WHAT NEEDS TO BE DONE ▸ Print out the data below. Do not alter a single line.

DATA EXCERPT ▸
++++++++++++++++++++

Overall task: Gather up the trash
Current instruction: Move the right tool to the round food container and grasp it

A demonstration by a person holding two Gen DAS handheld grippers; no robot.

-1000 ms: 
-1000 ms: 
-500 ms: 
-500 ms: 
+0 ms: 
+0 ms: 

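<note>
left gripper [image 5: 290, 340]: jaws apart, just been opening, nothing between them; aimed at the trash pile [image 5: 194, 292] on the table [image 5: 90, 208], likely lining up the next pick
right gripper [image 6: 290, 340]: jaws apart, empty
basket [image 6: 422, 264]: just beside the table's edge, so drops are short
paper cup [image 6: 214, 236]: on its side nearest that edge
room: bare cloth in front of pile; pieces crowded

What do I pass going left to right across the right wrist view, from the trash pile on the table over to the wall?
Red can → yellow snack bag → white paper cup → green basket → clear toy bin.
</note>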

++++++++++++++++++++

ANSWER TO THIS PROBLEM ▸
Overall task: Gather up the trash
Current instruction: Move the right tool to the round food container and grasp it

A demonstration by a person holding two Gen DAS handheld grippers; no robot.

-1000 ms: 
-1000 ms: 
-500 ms: 
-500 ms: 
+0 ms: 
+0 ms: 

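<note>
left gripper [image 5: 290, 340]: jaws apart, just been opening, nothing between them; aimed at the trash pile [image 5: 194, 292] on the table [image 5: 90, 208], likely lining up the next pick
right gripper [image 6: 290, 340]: jaws apart, empty
basket [image 6: 422, 264]: just beside the table's edge, so drops are short
paper cup [image 6: 214, 236]: on its side nearest that edge
room: bare cloth in front of pile; pieces crowded

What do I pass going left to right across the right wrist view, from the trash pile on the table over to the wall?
Red can → yellow snack bag → white paper cup → green basket → clear toy bin.
</note>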

Nothing remains to be added to the answer.